> **WHAT IS REQUIRED**
Reproduce exactly, from the data that follows, the line with "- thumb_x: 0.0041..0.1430", the line with "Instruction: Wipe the", and every line that lies between them.

—————

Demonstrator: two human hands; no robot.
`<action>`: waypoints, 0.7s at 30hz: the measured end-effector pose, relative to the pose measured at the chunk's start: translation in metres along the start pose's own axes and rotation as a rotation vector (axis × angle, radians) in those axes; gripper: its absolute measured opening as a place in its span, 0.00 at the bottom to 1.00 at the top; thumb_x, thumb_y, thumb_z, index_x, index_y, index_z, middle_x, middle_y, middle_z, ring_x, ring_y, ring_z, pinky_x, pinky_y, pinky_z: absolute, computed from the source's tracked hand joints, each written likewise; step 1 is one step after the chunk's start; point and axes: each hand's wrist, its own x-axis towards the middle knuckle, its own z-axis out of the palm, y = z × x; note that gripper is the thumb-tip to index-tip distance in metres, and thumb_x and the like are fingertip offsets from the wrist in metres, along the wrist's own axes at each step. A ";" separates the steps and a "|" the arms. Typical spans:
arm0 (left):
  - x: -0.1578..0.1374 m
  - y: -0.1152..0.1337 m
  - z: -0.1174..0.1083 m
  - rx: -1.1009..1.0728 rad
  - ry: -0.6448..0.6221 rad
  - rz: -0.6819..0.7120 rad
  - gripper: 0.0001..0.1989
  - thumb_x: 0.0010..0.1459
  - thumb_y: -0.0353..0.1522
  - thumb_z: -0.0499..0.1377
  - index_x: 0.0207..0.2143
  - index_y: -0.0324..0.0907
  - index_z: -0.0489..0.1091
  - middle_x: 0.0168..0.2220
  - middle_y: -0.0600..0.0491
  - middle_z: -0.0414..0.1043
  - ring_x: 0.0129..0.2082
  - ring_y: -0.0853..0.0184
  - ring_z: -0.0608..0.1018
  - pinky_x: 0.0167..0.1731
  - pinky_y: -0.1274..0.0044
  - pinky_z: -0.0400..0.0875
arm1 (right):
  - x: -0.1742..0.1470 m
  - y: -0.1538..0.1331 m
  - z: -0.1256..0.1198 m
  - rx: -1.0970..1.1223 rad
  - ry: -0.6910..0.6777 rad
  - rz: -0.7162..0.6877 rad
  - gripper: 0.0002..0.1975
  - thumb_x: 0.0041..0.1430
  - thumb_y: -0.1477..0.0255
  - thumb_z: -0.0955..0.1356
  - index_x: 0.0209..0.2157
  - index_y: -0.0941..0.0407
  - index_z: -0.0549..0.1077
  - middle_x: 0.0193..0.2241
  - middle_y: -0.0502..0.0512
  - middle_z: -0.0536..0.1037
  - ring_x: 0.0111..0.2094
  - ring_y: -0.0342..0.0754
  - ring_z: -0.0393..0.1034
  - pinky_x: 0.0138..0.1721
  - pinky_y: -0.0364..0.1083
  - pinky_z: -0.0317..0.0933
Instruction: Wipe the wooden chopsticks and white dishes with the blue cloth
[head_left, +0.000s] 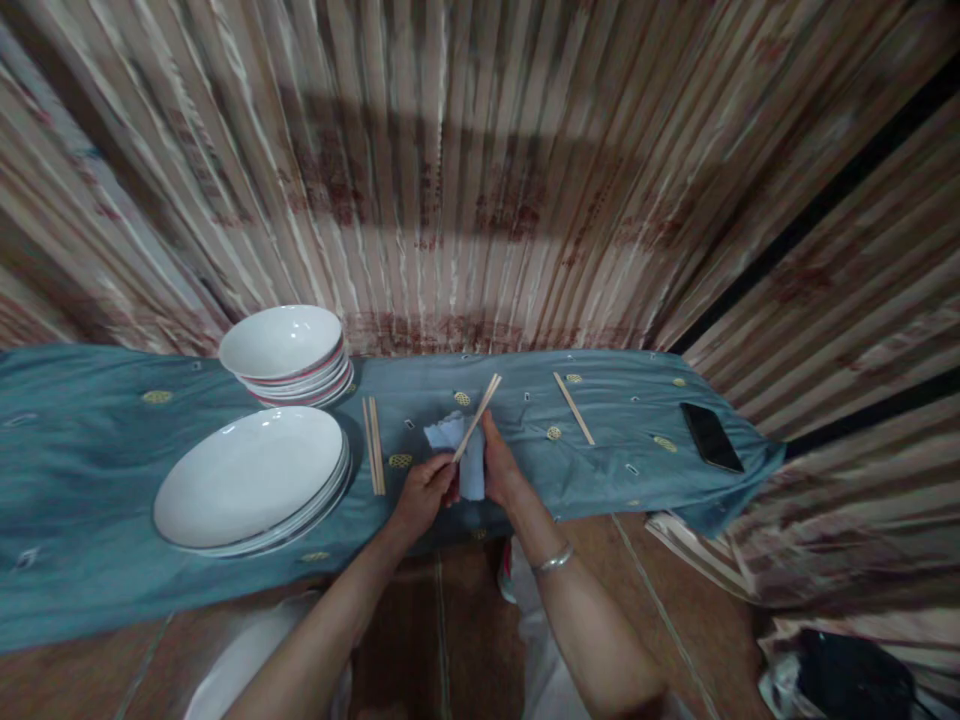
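Observation:
My left hand (425, 492) is closed on the lower end of a pair of chopsticks (480, 411), which slants up and to the right. Against the chopsticks, my right hand (501, 465) grips a light blue cloth (472, 472); part of the cloth spreads behind the sticks towards the left. Both hands are over the near half of the cloth-covered table. To the left of my hands lies another pair of chopsticks (373, 446), side by side. On the right, a wooden chopstick (574, 409) rests at a slant; whether it is one or two sticks, I cannot tell.
A stack of white oval plates (251, 480) stands on the left, with a stack of white bowls (283, 345) behind it. A black phone (711, 437) lies at the right end of the blue-green tablecloth (615, 480). Pleated curtains (480, 180) hang behind the table.

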 end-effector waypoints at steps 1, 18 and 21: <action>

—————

> **THE COMPLETED TASK**
  - thumb_x: 0.0041..0.1430
  - thumb_y: -0.1477..0.0255
  - thumb_z: -0.0955..0.1356
  - index_x: 0.0209..0.2157
  - index_y: -0.0941..0.0407
  - index_z: -0.0549..0.1077
  - middle_x: 0.0193..0.2241
  - middle_y: -0.0502..0.0512
  - middle_z: -0.0536..0.1037
  - ring_x: 0.0111..0.2094
  - ring_y: -0.0342..0.0754
  - ring_z: -0.0393..0.1034
  - pinky_x: 0.0138..0.1721
  - pinky_y: -0.0364..0.1083
  - pinky_z: -0.0317..0.0933
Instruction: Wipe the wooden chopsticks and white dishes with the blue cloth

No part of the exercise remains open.